- EXERCISE REQUIREMENTS
Repeat exactly the lines from the start of the material below up to and including the "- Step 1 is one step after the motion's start" line.

BEGIN

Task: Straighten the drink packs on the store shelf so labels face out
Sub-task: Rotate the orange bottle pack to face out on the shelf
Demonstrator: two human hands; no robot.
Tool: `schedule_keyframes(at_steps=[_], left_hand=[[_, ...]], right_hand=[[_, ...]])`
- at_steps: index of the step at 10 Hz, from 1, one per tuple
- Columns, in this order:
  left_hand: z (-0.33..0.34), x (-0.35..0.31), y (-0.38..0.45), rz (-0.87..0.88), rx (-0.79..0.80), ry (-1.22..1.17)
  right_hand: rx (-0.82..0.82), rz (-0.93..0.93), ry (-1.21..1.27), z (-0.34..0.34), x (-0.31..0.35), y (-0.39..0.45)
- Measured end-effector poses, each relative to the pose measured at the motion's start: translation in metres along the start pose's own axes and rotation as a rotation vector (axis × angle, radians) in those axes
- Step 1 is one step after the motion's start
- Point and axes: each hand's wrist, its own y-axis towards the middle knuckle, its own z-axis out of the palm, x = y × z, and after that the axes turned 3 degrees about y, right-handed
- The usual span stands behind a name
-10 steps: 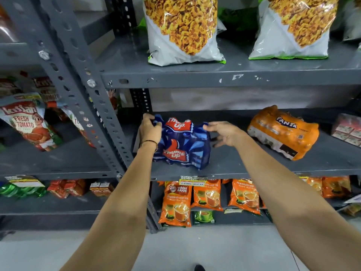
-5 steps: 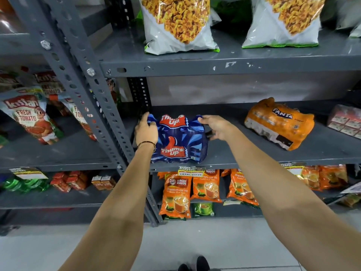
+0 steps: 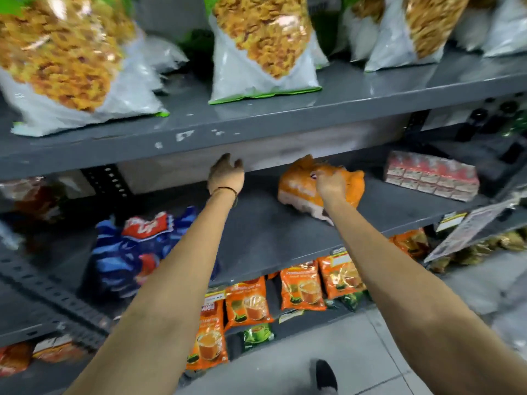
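Attention is on the orange drink pack (image 3: 296, 189), askew mid-shelf: right hand (image 3: 330, 185) pinches its wrap, left hand (image 3: 225, 175) hovers spread. Blue pack (image 3: 134, 252) sits at the shelf's (image 3: 271, 238) left front. Next, probably, turning the orange label outward.

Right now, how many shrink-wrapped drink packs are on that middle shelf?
3 visible. The blue pack sits at the left front, the orange pack in the middle under the right hand, and the red pack far right. More may be hidden.

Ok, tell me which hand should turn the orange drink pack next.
Right. The right hand is already on the orange drink pack, probably gripping its wrap. The left hand hangs open over bare shelf, apart from it.
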Motion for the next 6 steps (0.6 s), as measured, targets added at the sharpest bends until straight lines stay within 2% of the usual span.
schedule_keyframes(at_steps=[1, 3, 4, 5, 6], left_hand=[[0.057, -0.047, 0.022, -0.01, 0.18, -0.019], [0.129, -0.084, 0.062, -0.081, 0.407, 0.064], [0.145, -0.084, 0.057, -0.202, 0.432, 0.096], [0.158, -0.077, 0.058, -0.272, 0.425, 0.099], [0.175, -0.058, 0.083, -0.223, 0.433, 0.098]], right_hand=[[-0.041, 0.082, -0.121, -0.029, -0.024, 0.072], [0.372, 0.252, 0.002, -0.069, -0.047, 0.14], [0.608, 0.513, 0.106, -0.043, -0.095, 0.218], [0.646, 0.507, 0.128, -0.039, -0.1, 0.227], [0.603, 0.486, 0.126, -0.056, -0.063, 0.183]])
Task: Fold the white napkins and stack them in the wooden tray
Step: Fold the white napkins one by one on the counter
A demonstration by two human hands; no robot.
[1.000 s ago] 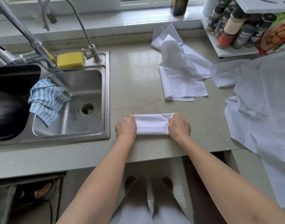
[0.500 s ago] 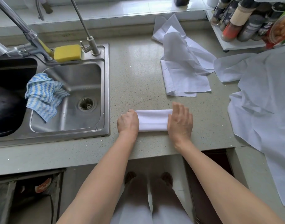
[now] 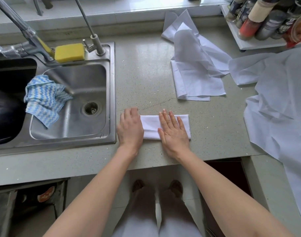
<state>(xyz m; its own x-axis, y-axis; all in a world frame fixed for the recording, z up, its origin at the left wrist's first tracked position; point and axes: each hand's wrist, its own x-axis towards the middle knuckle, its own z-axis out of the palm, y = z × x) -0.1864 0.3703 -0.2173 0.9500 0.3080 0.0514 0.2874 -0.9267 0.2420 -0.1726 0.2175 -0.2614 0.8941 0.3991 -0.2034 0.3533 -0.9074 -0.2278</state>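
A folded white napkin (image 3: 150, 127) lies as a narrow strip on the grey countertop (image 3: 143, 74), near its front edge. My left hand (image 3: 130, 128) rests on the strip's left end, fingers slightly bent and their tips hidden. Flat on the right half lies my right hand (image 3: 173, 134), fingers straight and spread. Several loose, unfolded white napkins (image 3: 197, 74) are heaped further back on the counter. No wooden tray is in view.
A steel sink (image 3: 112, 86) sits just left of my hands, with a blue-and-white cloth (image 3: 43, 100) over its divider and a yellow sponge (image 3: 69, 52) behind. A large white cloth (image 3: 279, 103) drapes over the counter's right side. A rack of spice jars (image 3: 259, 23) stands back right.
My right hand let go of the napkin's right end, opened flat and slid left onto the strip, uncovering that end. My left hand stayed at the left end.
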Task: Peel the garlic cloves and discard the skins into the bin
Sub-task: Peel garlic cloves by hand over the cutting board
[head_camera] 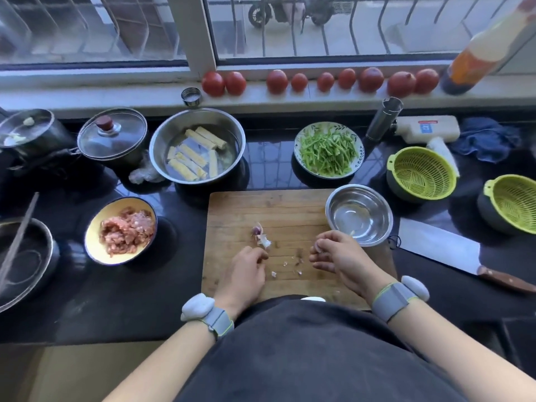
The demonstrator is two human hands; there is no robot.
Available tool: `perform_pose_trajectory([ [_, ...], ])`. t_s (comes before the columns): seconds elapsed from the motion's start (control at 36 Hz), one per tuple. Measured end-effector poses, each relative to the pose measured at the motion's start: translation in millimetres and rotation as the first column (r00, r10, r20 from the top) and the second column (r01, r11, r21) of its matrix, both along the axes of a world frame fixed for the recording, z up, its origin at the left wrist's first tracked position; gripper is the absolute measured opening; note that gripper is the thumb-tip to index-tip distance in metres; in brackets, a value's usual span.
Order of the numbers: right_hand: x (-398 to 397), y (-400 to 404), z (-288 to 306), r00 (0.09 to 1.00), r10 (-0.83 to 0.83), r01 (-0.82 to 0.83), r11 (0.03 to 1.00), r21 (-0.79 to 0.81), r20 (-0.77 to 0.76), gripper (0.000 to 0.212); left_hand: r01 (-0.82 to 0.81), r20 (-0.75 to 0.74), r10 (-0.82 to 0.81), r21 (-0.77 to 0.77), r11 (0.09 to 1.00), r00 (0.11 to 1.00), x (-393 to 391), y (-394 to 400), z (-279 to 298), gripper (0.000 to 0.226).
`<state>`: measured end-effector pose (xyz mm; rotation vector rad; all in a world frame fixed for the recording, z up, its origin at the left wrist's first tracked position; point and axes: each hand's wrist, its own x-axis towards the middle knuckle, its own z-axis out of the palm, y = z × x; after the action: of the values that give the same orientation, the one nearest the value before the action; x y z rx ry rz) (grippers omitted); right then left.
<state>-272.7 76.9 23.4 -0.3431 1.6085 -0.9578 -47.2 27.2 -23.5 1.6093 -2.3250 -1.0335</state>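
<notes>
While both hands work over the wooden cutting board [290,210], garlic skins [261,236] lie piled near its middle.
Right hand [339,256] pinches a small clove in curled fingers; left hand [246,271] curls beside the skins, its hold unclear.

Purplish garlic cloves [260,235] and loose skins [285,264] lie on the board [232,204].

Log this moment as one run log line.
stage: peeling | right hand: pinching garlic clove | left hand: on cutting board, by garlic skins | bin: unseen
</notes>
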Motion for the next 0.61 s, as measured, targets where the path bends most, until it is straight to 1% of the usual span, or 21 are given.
perform_pose_trajectory([
  [0.03,0.6,2.4,-1.5,0.999,0.031,-0.031,0.999,0.017,-0.024,0.013,-0.009,0.001,0.009,-0.069,0.998,1.0,-1.0,-1.3,3.1,0.025],
  [0.06,1.1,4.6,-2.3,0.997,0.07,-0.069,0.997,0.032,-0.042,0.014,0.009,0.009,-0.007,-0.146,0.989,1.0,-3.0,-4.4,6.4,0.033],
  [0.11,7.4,7.7,-1.9,0.984,0.172,-0.17,0.984,0.042,-0.047,0.014,0.11,0.057,-0.098,-0.262,0.959,0.994,-7.4,-14.4,7.1,0.051],
  [0.14,13.4,9.0,-2.3,0.974,0.226,-0.224,0.973,0.049,-0.03,0.015,0.18,0.112,-0.153,-0.297,0.938,0.982,-10.4,-21.5,4.6,0.054],
  [0.17,21.0,11.3,-3.1,0.96,0.28,-0.28,0.959,0.053,0.007,0.015,0.237,0.169,-0.192,-0.31,0.921,0.967,-13.3,-28.2,0.8,0.048],
  [0.22,42.9,11.6,-7.0,0.911,0.407,-0.411,0.91,0.053,0.067,0.015,0.268,0.217,-0.21,-0.293,0.918,0.953,-13.7,-44.3,-3.5,0.024],
  [0.28,64.1,11.3,-14.1,0.835,0.545,-0.549,0.834,0.051,0.071,0.013,0.232,0.224,-0.174,-0.266,0.936,0.959,-8.8,-55.2,-5.2,0.014],
  [0.33,80.5,11.1,-16.7,0.765,0.644,-0.643,0.764,0.055,0.013,0.012,0.164,0.221,-0.104,-0.275,0.947,0.97,4.5,-61.7,-5.1,0.009],
  [0.36,81.2,10.9,-17.3,0.761,0.649,-0.647,0.76,0.061,-0.02,0.013,0.129,0.207,-0.072,-0.28,0.951,0.976,10.3,-64.3,-4.6,0.008],
  [0.39,81.9,11.8,-20.0,0.781,0.624,-0.622,0.781,0.056,-0.031,0.014,0.102,0.199,-0.047,-0.273,0.957,0.979,19.3,-65.2,-5.4,0.009],
  [0.44,74.0,14.5,-25.3,0.856,0.515,-0.514,0.857,0.032,-0.049,0.019,0.065,0.161,-0.024,-0.258,0.964,0.987,33.5,-65.9,-4.7,0.017],
  [0.5,61.3,17.4,-26.6,0.92,0.388,-0.388,0.922,0.014,-0.054,0.022,0.072,0.125,-0.043,-0.235,0.969,0.991,42.1,-62.4,-2.2,0.031],
  [0.56,50.0,18.0,-21.4,0.962,0.271,-0.271,0.962,-0.01,-0.013,0.021,0.092,0.145,-0.065,-0.189,0.978,0.987,44.4,-54.7,2.6,0.042],
  [0.61,41.4,18.7,-13.3,0.979,0.18,-0.174,0.982,-0.071,0.094,0.017,0.061,0.19,-0.022,-0.206,0.977,0.982,42.4,-44.0,9.4,0.047],
])
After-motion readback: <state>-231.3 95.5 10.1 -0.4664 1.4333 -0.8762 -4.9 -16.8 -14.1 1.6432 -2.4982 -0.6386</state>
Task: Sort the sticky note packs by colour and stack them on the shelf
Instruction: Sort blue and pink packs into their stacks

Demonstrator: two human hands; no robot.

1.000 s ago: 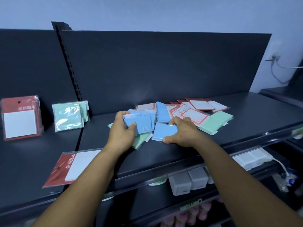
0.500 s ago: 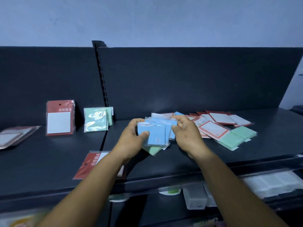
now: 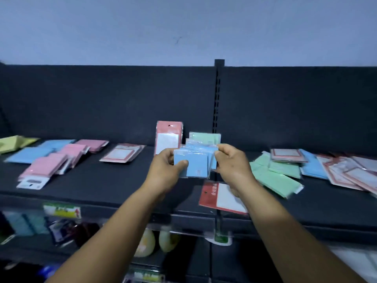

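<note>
Both hands hold a bunch of blue sticky note packs [image 3: 193,164] in clear wrap, lifted above the dark shelf [image 3: 114,186]. My left hand [image 3: 165,170] grips the bunch's left edge with the thumb on the front pack. My right hand [image 3: 232,164] pinches its right edge. Behind the bunch, green packs [image 3: 205,136] and a red-framed white pack [image 3: 168,137] stand against the back panel. A mixed heap of green packs [image 3: 275,174], blue packs and red-framed packs [image 3: 350,172] lies on the shelf to the right.
Pink packs [image 3: 53,162], blue packs [image 3: 30,154] and a yellow pack [image 3: 14,141] lie at the shelf's left. A red-framed pack [image 3: 122,155] lies mid-left, and a red pack [image 3: 222,198] sits at the front edge under my right wrist. Lower shelves hold other goods.
The view has swung left, bringing the shelf's left section into sight. Both hands lifted the blue packs off the heap and carried them left, to in front of the standing packs.
</note>
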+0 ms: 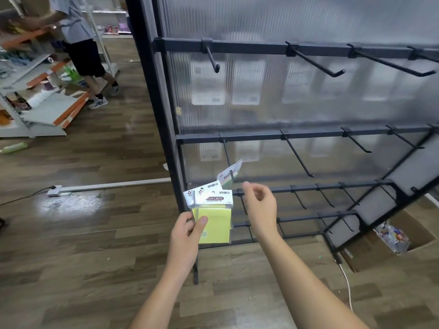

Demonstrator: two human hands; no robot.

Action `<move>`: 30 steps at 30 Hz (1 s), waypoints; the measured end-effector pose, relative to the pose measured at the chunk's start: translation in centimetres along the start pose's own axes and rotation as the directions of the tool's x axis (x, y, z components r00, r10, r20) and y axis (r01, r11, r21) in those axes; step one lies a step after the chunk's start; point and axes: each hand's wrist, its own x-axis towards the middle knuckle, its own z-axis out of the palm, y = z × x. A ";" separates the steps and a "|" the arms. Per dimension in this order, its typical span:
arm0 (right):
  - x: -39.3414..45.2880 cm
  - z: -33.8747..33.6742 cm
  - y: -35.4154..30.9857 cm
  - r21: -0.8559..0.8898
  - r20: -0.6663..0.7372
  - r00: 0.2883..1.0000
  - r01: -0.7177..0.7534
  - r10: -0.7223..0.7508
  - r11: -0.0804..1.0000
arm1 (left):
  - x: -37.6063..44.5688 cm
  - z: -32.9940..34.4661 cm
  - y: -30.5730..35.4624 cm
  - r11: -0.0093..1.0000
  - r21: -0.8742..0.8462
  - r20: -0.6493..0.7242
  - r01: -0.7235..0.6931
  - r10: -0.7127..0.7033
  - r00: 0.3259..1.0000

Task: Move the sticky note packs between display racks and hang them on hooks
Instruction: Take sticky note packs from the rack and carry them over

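Observation:
My left hand (187, 231) grips a fanned stack of yellow sticky note packs (213, 210) with white header cards, thumb across the front pack. Another sticky note pack (231, 173) hangs tilted on the leftmost hook (227, 157) of the rack's second bar. My right hand (260, 205) hovers just below and to the right of that pack, fingers loosely curled and holding nothing. The black display rack (285, 47) stands in front of me with rows of bare hooks on its bars.
A ribbed translucent panel (308, 20) backs the rack. A cardboard box (392, 241) with packaged goods sits on the floor at lower right, beside a white cable (346, 281). At upper left another person (80, 43) stands by a white and orange shelf unit (47, 110).

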 end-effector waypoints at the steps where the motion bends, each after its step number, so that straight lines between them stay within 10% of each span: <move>1: -0.7 -0.5 0.6 -0.005 0.062 0.998 -0.020 0.020 1.000 | 0.0 0.4 0.0 1.000 -0.003 0.009 -0.001 0.001 1.000; 4: -2.1 -1.8 1.6 0.004 0.121 0.993 -0.002 0.002 1.000 | -0.1 2.1 0.0 1.000 -0.017 0.063 0.019 -0.018 0.998; 15: 2.3 -13.0 -0.5 0.055 -0.328 0.940 0.117 -0.093 0.992 | 0.4 11.1 -0.2 0.991 0.124 0.252 -0.054 0.021 0.967; 30: 7.4 -14.4 -0.6 -0.133 -0.222 0.950 0.195 -0.221 0.972 | 0.5 14.6 0.1 0.987 0.122 0.200 -0.107 0.081 0.977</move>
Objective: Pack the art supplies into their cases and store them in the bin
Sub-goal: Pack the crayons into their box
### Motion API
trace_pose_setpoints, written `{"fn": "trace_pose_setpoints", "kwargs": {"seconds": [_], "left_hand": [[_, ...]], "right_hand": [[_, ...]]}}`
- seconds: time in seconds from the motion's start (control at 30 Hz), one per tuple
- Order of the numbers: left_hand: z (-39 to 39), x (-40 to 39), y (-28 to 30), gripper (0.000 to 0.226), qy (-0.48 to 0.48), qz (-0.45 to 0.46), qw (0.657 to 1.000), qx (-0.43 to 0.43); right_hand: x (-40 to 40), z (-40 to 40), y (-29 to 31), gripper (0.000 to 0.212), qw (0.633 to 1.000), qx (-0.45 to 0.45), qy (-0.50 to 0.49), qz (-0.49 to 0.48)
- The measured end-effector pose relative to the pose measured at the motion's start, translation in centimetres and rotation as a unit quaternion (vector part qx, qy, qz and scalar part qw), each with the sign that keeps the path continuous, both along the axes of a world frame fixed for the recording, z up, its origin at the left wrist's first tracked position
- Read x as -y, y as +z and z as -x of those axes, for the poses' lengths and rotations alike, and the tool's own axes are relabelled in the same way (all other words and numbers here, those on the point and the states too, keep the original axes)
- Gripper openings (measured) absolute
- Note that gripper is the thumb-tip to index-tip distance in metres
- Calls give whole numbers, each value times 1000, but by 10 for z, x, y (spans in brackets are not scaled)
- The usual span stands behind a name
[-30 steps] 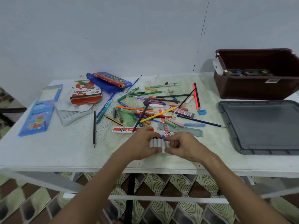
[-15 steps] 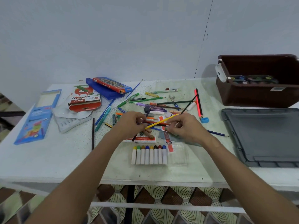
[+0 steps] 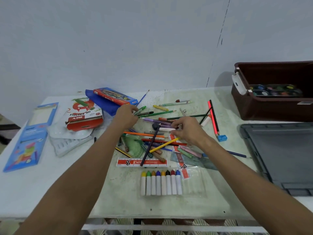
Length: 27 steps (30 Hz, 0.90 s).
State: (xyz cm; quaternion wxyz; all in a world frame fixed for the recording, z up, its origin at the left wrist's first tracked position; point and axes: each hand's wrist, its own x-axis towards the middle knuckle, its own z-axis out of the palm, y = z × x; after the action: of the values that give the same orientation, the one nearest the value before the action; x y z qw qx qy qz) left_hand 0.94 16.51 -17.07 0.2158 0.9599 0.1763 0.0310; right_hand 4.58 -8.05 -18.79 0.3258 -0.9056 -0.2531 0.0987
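Bin: the brown bin [image 3: 271, 106] at the upper right already holds a watercolour palette [image 3: 275, 90]; its grey lid [image 3: 277, 155] lies off, lower right.
Crayon sleeve: eight white-barrelled crayons [image 3: 160, 182] lie side by side in a clear sleeve [image 3: 193, 184] at lower centre, with slots free on its right.
Loose pile: pencils, pens and pastels are scattered across the middle of the table [image 3: 50, 192], all unpacked.
Cases: the oil pastels box [image 3: 83, 114], blue pouch [image 3: 103, 102] and red pencil box [image 3: 115, 97] wait at upper left.
Left hand [image 3: 126, 117]: fingers curled, pinching a green pen [image 3: 140, 109].
Right hand [image 3: 188, 130]: fingertips pinch a white crayon [image 3: 166, 129].
Progress: early by my judgement; most remains.
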Motion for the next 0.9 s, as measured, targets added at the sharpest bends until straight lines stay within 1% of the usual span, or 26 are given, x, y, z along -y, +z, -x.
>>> {"fn": "trace_pose_setpoints", "kwargs": {"seconds": [0.13,0.23,0.3,0.43,0.5,0.57,0.6,0.67,0.73,0.9], "left_hand": [[3,-25,-8,40,23,-11,999,-22],[7,-37,-10,38,8,-8,999,-42],[9,-45,-9,35,-7,12,999,-48],[18,-61,1,40,19,54,998,-23],[26,-67,5,37,37,63,997,-2],[35,-68,7,28,34,40,999,3],[41,-66,8,23,19,26,999,-3],[51,-56,8,18,-34,18,998,-44],[57,-45,4,22,-80,11,993,-91],[62,-33,-1,27,-82,-6,987,-141]], "right_hand": [[-8,-4,-2,31,999,12,7,32],[-13,-5,-4,31,997,41,31,63],[-16,-4,-7,29,995,56,45,76],[-20,-4,-6,22,993,52,43,93],[-20,-4,-5,20,993,53,40,100],[-20,-3,-3,19,993,45,34,100],[-19,-2,-2,18,994,37,28,97],[-17,0,0,17,996,26,15,80],[-14,4,2,15,998,23,0,60],[-5,18,8,11,999,35,2,33]]}}
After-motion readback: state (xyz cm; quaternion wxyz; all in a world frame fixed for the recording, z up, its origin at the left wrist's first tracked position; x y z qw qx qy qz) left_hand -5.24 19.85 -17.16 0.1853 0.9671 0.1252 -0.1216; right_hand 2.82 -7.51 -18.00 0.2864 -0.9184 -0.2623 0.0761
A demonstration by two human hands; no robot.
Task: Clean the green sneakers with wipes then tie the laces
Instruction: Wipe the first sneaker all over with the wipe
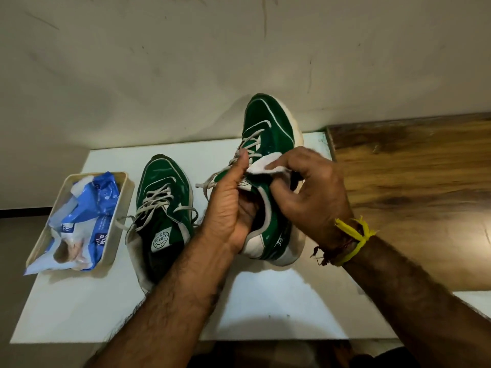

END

- REPLY
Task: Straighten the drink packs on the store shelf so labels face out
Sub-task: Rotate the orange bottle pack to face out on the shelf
Demonstrator: two human hands; no robot.
Tool: `schedule_keyframes(at_steps=[_], left_hand=[[_, ...]], right_hand=[[_, ...]])`
- at_steps: index of the step at 10 Hz, from 1, one per tuple
- Columns, in this order:
  left_hand: z (-0.33..0.34), x (-0.35..0.31), y (-0.38..0.45), rz (-0.87..0.88), rx (-0.79..0.80), ry (-1.22..1.17)
  right_hand: rx (-0.82..0.82), rz (-0.93..0.93), ry (-1.21..1.27), z (-0.34..0.34), x (-0.31..0.35), y (-0.39..0.45)
- Measured end-effector poses, each relative to the pose measured at the motion's start: translation in metres along the start pose's own axes and rotation as a rotation vector (axis × angle, radians) in those axes
- Step 1 is one step after the motion's start

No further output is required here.